The U.S. Division of Commerce has issued two new units of FAQs in mild of the Court docket of Justice of the European Union’s (“CJEU’s”) latest resolution to invalidate the EU-U.S. Privateness Defend in Schrems II. We beforehand reported on the Schrems II ruling and its implication for companies that switch private knowledge to the U.S. The brand new FAQs from the Division of Commerce tackle the impression of the choice on the EU-U.S. Privateness Defend framework and the Swiss-U.S. Privateness Defend framework.
Beneath is a abstract of the important thing factors from the new FAQs on the EU-U.S. Privateness Defend (“Privateness Defend”):
The brand new FAQs state that though (because of the Schrems IIruling) the Privateness Defend “is now not a legitimate mechanism to adjust to EU knowledge safety necessities when transferring private knowledge from the European Union to america . . . this resolution doesn’t relieve contributors within the EU-U.S. Privateness Defend of their obligations below the EU-U.S. Privateness Defend Framework.”
The FAQs additional state that the Division of Commerce will proceed to manage the Privateness Defend program, together with processing functions for self-certification and recertification and sustaining the Privateness Defend record.
The FAQs level to a July 21, 2020 assertion from the U.S. Federal Commerce Fee (“FTC”) noting that the FTC “proceed[s] to count on corporations to adjust to their ongoing obligations with respect to transfers made below the Privateness Defend Framework.”
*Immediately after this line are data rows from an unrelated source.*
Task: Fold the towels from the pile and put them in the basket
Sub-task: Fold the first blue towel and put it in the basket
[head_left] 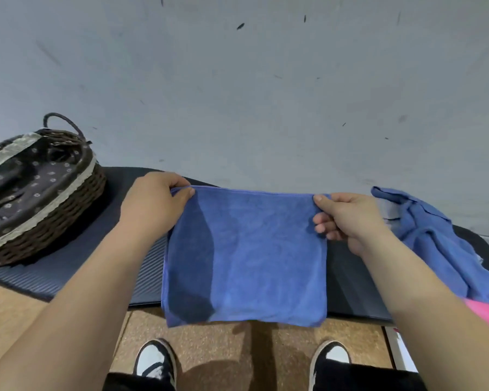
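The left hand (153, 204) and right hand (347, 218) each pinch a top corner of a blue towel (251, 255), which hangs stretched between them over the dark surface (350, 283). Its doubled edges suggest one fold is made. The basket (68, 210), beyond the left hand, shows only its lining. The pile (435, 238) waits just outside the right hand, so most of the work remains.

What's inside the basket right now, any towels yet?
Inside the basket only its dark flowered liner shows, no towel. Its left part runs out of frame, so that cannot be checked. The left hand and right hand hold the blue towel.
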The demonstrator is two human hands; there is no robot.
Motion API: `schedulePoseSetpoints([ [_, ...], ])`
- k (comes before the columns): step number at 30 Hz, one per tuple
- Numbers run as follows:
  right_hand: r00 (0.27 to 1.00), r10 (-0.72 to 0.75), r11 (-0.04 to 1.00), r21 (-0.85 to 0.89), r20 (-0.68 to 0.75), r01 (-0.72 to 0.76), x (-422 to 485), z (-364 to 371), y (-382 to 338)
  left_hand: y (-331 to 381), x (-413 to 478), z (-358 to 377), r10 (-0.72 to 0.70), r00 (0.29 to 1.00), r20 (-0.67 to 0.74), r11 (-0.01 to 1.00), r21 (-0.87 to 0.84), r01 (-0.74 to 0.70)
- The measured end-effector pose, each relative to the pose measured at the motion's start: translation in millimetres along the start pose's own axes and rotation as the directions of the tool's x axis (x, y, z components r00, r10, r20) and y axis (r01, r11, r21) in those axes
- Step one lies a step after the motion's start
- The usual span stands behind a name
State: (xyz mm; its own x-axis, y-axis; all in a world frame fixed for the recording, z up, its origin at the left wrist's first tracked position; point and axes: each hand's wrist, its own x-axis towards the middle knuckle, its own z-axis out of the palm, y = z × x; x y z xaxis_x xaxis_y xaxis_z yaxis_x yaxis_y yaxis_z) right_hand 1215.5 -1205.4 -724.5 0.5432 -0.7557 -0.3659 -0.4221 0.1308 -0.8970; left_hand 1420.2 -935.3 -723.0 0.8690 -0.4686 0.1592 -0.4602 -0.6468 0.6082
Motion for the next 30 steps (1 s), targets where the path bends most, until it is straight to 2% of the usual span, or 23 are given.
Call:
schedulePoseSetpoints([
  [5, 0.991, -0.026, 1.0, -0.003, -0.134, 0.025, 51.9, 23.3, 18.2, -0.5, 21.8, 42.9, -0.099, 0.994, -0.039, 0.994, 0.04, 0.1],
  [9, 0.99, -0.008, 1.0, 0.025, -0.14, 0.012, 70.3, 38.1, 34.8, -1.0, 27.2, 62.1, -0.151, 0.987, 0.046, 0.988, -0.009, 0.151],
  [11, 0.991, -0.031, 0.996, -0.092, -0.132, 0.019, 68.6, 44.0, 44.5, 0.4, 23.8, 65.1, -0.191, 0.967, 0.168, 0.98, -0.027, 0.199],
  [13, 0.984, -0.136, 0.963, -0.25, -0.114, 0.104, 57.6, 46.3, 46.5, 1.1, 19.3, 64.6, -0.188, 0.954, 0.233, 0.979, -0.033, 0.201],
  [15, 0.961, -0.275, 0.884, -0.402, -0.034, 0.239, 44.2, 47.9, 44.1, 2.0, 13.5, 62.0, -0.157, 0.956, 0.25, 0.985, -0.036, 0.171],
  [17, 0.917, -0.375, 0.686, -0.626, 0.133, 0.371, 32.8, 49.6, 44.8, 4.9, 3.8, 57.4, -0.126, 0.953, 0.274, 0.991, -0.01, 0.134],
  [19, 0.9, -0.281, 0.467, -0.772, 0.332, 0.431, 21.9, 53.8, 51.3, 4.6, -7.3, 53.0, -0.076, 0.944, 0.32, 0.996, 0.076, 0.054],
  [21, 0.897, -0.107, 0.364, -0.822, 0.43, 0.438, 12.0, 56.5, 61.9, -1.0, -18.3, 47.7, -0.062, 0.929, 0.364, 0.984, 0.179, -0.004],
  [23, 0.891, -0.089, 0.353, -0.823, 0.444, 0.445, 6.0, 54.2, 70.8, -11.0, -29.8, 38.3, -0.081, 0.918, 0.388, 0.978, 0.21, -0.003],
  [27, 0.866, -0.288, 0.406, -0.767, 0.409, 0.497, -17.0, 42.4, 57.8, -27.8, -62.5, 10.5, -0.138, 0.901, 0.411, 0.969, 0.246, 0.036],
  [30, 0.86, -0.308, 0.347, -0.794, 0.407, 0.5, -47.8, 35.0, 48.2, -33.2, -86.6, 1.5, -0.126, 0.876, 0.466, 0.956, 0.294, -0.019],
])
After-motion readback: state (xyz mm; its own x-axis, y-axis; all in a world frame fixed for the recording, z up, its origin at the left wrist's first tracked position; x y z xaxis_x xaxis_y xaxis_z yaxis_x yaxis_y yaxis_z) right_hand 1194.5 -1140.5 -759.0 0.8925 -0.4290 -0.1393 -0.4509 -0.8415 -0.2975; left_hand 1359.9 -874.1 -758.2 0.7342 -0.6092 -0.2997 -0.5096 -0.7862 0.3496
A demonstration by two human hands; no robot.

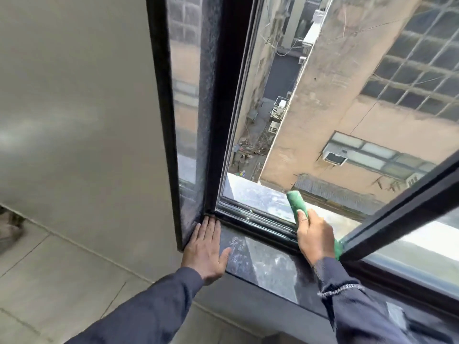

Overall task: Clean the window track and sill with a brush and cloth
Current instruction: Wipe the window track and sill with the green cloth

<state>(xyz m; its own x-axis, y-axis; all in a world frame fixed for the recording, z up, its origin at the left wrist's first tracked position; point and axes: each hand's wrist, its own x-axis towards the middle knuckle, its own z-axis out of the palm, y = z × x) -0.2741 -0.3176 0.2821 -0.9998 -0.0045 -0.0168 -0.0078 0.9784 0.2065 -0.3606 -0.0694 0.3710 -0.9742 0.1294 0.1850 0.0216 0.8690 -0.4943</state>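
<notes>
Two dark sleeves (154,309) at bottom edge, reaching fwd. Left hand (207,249) open, flat, palm down on dusty dark sill (263,264), fingertips at corner w/ vertical frame (216,120). Right hand (314,235) closed round green brush (296,202), handle end poking up past thumb, green bit also showing below wrist near open sash (397,219). Brush over window track (260,223), just beyond sill; bristles hidden. Farther out, pale outer ledge (250,192), then beige building (335,95) opp. w/ AC unit (334,157).
</notes>
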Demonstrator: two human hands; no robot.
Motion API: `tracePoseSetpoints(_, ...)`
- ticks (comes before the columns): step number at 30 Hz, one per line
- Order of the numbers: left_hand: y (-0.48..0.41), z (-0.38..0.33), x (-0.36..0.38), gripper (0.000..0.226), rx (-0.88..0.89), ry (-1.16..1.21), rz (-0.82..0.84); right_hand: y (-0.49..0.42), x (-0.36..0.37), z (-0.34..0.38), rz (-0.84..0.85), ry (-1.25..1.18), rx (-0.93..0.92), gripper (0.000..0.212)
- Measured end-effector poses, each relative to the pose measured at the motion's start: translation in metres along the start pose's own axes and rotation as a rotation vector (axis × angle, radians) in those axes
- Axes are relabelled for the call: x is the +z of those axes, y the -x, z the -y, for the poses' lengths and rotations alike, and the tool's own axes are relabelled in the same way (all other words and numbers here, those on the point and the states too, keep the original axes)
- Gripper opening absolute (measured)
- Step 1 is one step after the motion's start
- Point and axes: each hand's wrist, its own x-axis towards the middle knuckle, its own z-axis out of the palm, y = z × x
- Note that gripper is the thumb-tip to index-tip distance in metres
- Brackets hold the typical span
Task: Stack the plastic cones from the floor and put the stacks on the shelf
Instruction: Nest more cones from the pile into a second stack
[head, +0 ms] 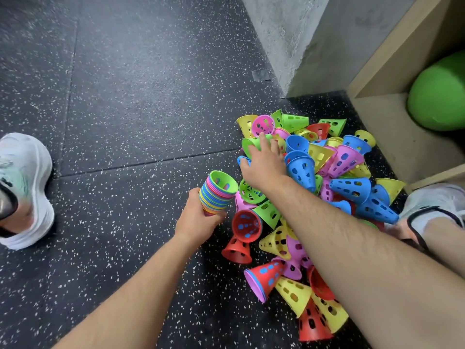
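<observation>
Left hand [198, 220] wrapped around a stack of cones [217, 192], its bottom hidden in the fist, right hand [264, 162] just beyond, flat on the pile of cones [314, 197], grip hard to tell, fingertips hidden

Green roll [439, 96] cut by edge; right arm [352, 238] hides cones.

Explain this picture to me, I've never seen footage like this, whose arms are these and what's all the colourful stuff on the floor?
There is no machine here. A person wears a camera on the head, looking down, so the arms are their own. The left hand grips a stack of nested cones, green on top. The right hand reaches into a pile of loose plastic cones on the dark speckled floor; whether it has gripped one yet is unclear. White shoes show at both edges. At right is a wooden shelf holding something green and rounded.
</observation>
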Motion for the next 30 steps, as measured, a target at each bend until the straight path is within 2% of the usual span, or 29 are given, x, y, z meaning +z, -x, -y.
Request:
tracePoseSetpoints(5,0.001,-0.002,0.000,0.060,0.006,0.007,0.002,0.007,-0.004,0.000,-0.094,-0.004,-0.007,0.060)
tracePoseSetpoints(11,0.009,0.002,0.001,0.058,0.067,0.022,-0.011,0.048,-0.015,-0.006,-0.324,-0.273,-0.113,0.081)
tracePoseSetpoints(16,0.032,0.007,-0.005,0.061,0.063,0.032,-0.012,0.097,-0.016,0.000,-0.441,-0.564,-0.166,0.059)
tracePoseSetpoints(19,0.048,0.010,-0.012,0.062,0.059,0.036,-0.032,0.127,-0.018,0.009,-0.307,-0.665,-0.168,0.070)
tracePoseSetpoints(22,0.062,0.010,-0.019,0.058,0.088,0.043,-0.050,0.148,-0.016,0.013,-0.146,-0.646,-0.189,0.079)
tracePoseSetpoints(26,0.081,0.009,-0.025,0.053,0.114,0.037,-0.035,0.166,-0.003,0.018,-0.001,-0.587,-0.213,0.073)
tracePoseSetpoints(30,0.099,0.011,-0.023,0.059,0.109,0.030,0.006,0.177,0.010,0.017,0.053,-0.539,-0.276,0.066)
As well as, the FAQs clarify that organizations that want to stay on the Privateness Defend record proceed to be required to yearly recertify to the Privateness Defend framework, together with by paying the annual processing charge. Organizations that want to withdraw from the Privateness Defend (1) should bear the prevailing formal withdrawal course of and take away public-facing representations about Privateness Defend participation from their web sites and different public paperwork, and (2) are topic to ongoing necessities associated to knowledge acquired below the Privateness Defend.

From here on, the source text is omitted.